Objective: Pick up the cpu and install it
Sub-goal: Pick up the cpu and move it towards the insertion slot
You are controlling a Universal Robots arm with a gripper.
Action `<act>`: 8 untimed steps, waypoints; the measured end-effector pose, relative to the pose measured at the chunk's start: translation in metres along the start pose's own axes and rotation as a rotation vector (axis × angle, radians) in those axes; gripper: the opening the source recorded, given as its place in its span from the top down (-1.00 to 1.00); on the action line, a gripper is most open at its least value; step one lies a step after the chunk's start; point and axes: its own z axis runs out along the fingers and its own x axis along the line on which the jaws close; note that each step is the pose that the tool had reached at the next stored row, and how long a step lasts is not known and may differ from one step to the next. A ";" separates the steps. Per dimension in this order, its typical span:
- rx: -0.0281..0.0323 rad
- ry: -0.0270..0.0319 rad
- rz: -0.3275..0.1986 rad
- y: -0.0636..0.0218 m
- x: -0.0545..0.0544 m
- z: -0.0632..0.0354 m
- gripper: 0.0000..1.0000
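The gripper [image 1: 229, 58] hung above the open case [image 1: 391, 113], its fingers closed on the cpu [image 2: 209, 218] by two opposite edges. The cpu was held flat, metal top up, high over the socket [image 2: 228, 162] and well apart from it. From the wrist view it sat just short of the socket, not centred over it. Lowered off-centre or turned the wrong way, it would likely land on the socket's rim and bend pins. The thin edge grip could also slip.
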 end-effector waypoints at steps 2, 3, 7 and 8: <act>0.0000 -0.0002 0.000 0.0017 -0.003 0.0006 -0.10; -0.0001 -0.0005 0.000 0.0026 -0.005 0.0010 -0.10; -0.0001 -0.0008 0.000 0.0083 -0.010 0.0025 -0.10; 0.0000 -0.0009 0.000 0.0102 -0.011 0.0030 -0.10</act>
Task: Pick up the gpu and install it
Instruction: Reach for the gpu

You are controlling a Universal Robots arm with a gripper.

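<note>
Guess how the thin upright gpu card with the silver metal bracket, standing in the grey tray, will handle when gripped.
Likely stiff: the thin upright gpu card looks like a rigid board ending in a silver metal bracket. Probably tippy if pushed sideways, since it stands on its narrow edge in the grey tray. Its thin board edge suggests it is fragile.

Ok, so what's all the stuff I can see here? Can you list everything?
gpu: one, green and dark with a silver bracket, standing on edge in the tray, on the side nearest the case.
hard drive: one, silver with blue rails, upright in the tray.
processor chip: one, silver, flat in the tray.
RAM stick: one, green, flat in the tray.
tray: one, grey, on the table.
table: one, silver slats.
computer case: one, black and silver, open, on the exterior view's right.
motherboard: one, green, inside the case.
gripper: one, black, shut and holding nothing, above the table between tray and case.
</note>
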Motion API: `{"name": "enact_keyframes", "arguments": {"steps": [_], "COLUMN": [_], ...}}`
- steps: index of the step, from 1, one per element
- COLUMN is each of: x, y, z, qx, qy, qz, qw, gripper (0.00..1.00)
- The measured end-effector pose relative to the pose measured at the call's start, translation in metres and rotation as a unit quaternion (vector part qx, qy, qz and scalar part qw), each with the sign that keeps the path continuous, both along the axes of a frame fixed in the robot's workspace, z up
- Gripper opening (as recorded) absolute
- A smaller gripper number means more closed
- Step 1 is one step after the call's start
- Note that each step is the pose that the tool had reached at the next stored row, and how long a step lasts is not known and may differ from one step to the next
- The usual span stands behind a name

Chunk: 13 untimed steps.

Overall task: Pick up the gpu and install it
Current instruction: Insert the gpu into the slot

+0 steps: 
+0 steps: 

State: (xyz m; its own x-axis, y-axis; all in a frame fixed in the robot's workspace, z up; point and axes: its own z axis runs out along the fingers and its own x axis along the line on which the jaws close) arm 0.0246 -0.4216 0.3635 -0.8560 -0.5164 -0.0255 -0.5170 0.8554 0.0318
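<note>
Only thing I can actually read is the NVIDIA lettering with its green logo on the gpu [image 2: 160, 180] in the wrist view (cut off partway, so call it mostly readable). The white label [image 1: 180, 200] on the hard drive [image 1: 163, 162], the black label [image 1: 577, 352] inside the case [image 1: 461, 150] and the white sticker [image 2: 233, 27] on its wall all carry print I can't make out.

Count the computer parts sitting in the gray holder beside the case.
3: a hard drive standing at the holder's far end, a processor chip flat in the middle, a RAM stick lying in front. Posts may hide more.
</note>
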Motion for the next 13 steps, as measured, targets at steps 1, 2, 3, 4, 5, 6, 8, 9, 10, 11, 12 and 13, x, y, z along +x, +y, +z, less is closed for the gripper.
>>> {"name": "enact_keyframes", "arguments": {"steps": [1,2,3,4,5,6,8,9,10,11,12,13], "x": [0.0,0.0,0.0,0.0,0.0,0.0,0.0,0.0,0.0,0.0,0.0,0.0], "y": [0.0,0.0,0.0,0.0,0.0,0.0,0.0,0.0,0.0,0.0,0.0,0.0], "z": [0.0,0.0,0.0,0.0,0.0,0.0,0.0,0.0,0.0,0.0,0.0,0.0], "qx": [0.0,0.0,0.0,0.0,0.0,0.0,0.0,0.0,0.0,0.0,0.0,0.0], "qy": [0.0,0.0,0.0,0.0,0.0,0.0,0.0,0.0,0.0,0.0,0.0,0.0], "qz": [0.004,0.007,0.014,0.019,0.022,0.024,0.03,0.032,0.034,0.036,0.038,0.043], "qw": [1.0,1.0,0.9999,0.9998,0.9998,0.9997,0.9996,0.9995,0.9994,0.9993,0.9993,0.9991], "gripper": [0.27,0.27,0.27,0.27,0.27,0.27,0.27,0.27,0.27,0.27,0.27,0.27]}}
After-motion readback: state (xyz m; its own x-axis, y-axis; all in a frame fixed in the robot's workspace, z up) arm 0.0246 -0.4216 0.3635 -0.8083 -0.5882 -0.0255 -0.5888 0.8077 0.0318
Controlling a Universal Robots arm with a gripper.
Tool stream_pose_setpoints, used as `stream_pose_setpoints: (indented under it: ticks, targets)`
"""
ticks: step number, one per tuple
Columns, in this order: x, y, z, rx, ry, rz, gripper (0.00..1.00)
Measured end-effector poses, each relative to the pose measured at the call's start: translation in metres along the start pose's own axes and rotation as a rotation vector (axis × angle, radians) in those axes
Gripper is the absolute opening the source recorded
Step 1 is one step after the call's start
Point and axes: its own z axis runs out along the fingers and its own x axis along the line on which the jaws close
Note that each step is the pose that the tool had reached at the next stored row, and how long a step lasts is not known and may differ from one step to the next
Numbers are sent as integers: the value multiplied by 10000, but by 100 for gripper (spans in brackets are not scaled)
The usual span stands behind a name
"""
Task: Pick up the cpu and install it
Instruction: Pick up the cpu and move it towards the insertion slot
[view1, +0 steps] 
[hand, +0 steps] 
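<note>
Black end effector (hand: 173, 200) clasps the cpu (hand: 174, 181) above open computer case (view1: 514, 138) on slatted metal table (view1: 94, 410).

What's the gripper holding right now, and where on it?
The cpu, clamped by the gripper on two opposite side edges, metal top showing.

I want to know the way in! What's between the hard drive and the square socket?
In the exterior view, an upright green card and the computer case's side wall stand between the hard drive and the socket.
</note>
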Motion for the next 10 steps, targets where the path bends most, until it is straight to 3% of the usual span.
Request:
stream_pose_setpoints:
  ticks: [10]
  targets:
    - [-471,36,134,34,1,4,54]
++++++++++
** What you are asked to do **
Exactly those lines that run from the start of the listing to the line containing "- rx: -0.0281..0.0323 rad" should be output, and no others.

** Problem solution **
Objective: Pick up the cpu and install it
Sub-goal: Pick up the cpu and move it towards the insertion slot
You are controlling a Universal Robots arm with a gripper.
Action `<act>`: 8 untimed steps, waypoints; the measured end-effector pose, relative to the pose measured at the chunk's start: translation in metres along the start pose's own axes and rotation as a rotation vector (axis × angle, radians) in those axes; gripper: the opening the source recorded, given as its place in its span from the top down (-1.00 to 1.00); on the action line, a gripper is most open at its least value; step one lies a step after the chunk's start; point and axes: its own z axis runs out along the fingers and its own x axis along the line on which the jaws close; note that each step is the pose that the tool had reached at the next stored row, and how long a step lasts is not known and may differ from one step to the next. A ";" separates the steps. Per dimension in this order, its typical span:
- rx: -0.0281..0.0323 rad

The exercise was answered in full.